Task item:
Go through the entries below and print, exactly, the lines starting at the one with "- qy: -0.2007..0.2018" and ending at the one with "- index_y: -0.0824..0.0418", keeping both ends and no others.

Excerpts from a dataset

>>>

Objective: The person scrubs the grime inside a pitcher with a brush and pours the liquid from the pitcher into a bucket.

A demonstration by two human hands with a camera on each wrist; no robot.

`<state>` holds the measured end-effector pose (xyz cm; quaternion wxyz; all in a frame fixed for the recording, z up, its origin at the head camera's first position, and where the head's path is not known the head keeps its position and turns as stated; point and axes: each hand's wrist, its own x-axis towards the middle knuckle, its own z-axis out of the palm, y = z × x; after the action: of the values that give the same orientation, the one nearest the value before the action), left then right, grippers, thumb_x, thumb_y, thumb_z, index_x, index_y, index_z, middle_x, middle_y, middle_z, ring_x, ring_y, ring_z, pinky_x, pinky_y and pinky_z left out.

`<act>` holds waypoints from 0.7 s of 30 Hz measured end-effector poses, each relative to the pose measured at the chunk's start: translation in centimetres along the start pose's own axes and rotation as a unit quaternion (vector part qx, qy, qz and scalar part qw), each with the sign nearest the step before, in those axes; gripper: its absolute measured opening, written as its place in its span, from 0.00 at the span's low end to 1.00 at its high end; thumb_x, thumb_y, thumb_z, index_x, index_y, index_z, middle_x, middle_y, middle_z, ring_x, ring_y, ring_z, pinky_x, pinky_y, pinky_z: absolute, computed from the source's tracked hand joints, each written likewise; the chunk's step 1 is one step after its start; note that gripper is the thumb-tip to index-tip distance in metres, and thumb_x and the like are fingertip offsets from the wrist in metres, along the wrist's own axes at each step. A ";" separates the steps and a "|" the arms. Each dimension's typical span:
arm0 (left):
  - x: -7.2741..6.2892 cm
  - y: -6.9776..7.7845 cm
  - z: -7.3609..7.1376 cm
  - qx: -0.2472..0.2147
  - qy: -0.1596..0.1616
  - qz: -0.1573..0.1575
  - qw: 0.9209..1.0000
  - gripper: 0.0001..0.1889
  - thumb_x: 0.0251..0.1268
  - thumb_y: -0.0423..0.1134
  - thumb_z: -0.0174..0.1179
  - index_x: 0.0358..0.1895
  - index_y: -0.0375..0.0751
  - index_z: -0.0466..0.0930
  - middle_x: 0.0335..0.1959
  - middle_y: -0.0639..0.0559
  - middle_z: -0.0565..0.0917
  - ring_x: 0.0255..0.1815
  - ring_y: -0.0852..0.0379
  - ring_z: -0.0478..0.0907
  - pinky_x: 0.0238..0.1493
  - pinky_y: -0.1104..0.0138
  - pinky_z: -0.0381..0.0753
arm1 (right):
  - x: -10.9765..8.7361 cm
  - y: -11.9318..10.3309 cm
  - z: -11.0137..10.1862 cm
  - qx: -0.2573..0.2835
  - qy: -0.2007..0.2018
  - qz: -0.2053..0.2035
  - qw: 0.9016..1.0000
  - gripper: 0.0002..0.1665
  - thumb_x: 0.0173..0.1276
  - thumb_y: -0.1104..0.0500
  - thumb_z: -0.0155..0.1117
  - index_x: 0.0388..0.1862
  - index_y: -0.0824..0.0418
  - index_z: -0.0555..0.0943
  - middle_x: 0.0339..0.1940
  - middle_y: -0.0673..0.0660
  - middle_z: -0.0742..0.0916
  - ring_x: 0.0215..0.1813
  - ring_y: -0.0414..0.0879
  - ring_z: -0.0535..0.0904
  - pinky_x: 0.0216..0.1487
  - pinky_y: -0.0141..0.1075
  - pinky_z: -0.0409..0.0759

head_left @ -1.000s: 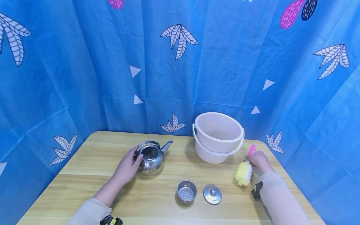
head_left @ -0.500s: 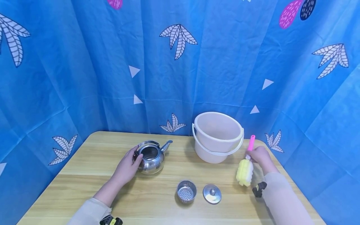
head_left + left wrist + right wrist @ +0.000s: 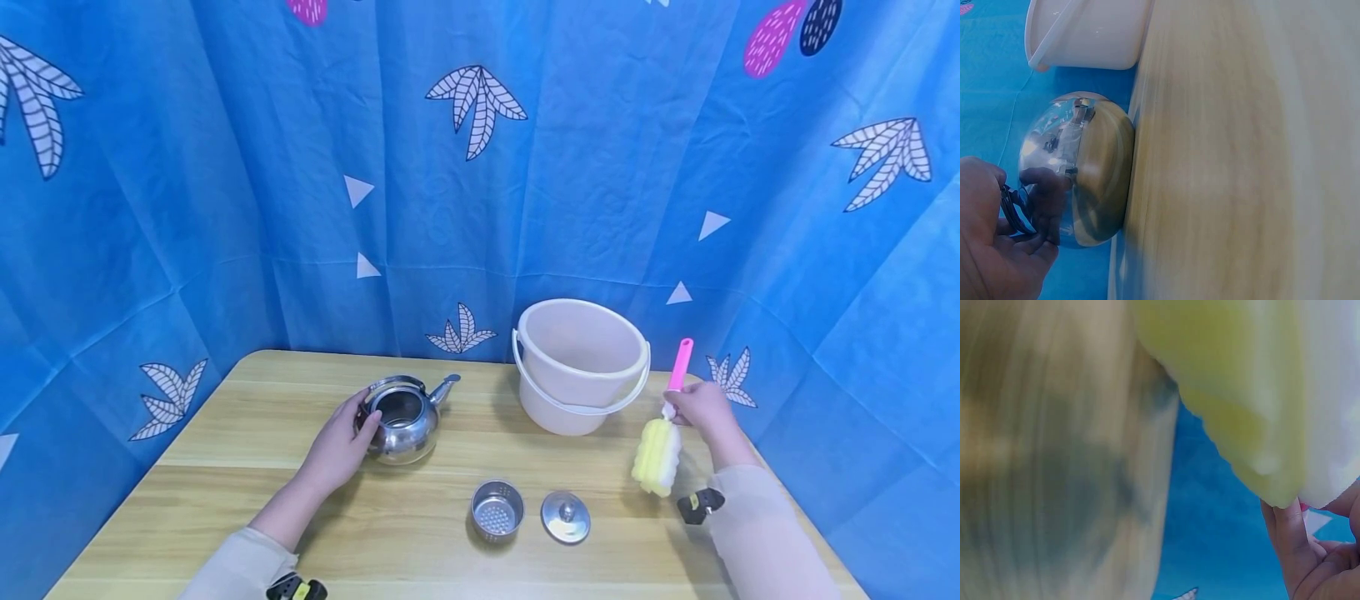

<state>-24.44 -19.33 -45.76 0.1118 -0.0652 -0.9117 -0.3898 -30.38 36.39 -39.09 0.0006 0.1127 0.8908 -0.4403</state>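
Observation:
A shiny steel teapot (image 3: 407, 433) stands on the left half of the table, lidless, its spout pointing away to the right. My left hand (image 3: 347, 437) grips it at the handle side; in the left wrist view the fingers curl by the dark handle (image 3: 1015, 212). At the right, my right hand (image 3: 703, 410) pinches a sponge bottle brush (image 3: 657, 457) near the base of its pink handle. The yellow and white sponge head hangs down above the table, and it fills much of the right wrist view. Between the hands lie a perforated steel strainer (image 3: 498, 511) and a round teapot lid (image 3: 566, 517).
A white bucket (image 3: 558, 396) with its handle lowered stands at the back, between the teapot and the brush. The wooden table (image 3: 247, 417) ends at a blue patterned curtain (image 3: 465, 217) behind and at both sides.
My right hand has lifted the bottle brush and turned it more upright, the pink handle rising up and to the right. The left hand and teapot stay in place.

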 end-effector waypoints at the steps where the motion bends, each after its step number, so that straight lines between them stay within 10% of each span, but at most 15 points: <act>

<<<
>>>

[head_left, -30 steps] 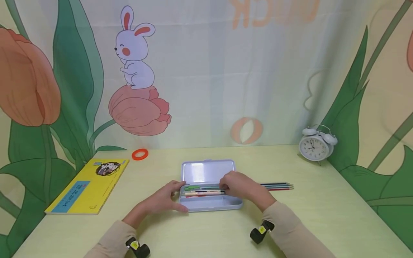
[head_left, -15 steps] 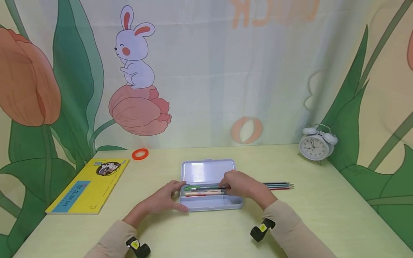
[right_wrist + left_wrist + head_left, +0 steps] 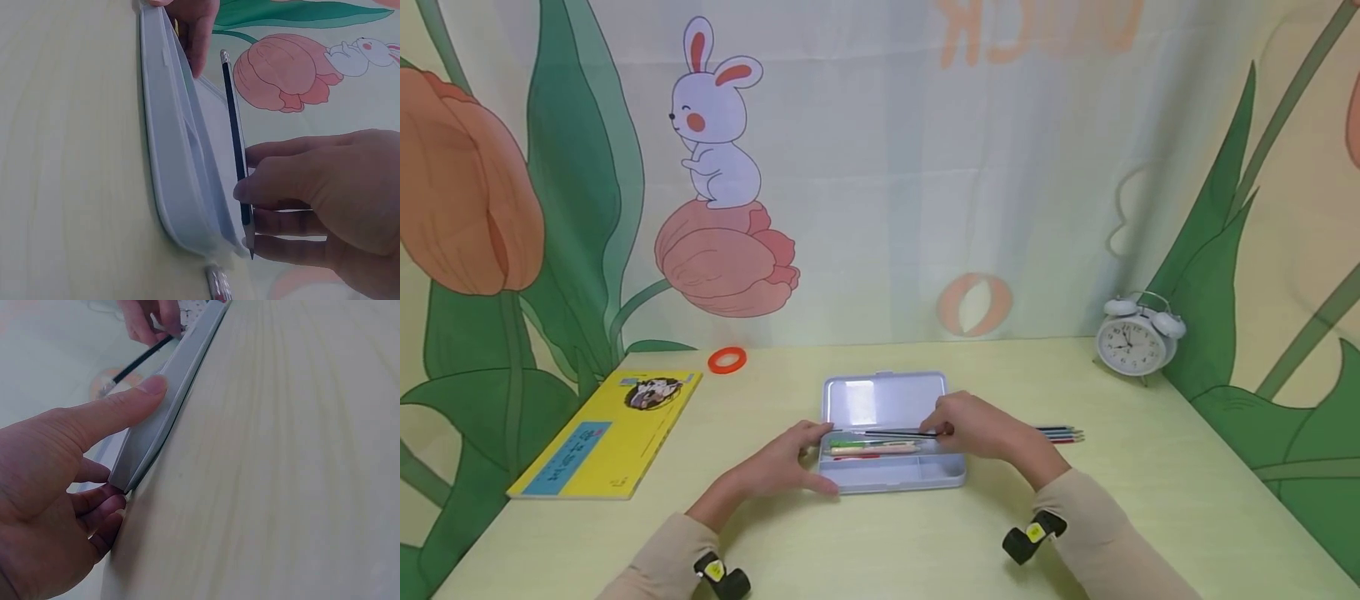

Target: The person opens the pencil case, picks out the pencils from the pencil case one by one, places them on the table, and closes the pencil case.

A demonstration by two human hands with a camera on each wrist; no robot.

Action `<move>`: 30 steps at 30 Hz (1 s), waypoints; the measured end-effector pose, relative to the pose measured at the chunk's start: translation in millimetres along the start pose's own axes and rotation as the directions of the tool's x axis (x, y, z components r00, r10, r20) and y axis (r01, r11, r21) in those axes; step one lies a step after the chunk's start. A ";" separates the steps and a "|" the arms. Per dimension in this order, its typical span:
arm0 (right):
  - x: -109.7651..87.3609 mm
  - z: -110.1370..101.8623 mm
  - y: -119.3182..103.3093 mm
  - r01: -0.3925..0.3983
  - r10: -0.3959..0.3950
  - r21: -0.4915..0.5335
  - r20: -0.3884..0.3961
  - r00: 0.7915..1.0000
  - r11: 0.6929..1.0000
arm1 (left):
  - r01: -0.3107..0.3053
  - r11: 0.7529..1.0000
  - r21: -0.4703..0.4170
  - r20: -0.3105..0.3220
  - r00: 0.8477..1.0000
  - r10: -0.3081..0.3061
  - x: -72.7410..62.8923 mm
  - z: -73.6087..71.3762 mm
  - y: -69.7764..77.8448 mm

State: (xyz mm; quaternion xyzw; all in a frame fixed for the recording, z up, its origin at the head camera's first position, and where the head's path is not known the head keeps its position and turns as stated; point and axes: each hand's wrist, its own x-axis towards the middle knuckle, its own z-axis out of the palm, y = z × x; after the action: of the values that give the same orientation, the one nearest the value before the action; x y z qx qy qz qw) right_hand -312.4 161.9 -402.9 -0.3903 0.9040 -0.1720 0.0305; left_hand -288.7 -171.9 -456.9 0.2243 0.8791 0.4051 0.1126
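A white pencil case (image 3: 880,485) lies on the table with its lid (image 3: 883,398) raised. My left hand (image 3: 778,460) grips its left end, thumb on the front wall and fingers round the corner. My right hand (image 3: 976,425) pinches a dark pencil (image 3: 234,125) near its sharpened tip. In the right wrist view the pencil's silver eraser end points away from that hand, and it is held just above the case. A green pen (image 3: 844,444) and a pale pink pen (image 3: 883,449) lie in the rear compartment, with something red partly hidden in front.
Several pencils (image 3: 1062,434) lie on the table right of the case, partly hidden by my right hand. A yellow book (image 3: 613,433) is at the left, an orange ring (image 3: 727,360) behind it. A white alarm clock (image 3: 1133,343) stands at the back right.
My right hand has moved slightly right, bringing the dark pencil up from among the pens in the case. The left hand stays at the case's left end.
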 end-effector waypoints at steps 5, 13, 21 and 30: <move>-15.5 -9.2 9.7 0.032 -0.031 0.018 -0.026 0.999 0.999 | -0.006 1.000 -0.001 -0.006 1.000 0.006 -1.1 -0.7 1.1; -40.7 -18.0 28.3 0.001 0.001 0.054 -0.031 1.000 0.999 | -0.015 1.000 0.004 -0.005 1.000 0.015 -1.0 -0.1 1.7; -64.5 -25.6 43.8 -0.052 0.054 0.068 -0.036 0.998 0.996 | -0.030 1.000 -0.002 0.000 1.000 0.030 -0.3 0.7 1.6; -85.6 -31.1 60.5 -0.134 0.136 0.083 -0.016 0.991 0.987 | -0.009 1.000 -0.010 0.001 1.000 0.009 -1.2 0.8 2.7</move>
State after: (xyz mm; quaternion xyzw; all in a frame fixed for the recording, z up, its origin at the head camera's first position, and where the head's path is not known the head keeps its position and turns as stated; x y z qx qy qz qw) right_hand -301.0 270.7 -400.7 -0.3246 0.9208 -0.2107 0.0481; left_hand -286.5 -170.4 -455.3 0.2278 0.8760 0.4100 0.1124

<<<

Task solution:
  - qy: -0.2007..0.2018
  - qz: -0.2053..0.2035
  - qw: 0.9016..1.0000
  - gripper: 0.0002..0.1665
  - thumb_x: 0.0173..0.1276
  - thumb_y: -0.1104..0.0500
  - thumb_z: -0.0155..0.1117
  - index_x: 0.0388..0.1862
  - index_y: -0.0824..0.0418

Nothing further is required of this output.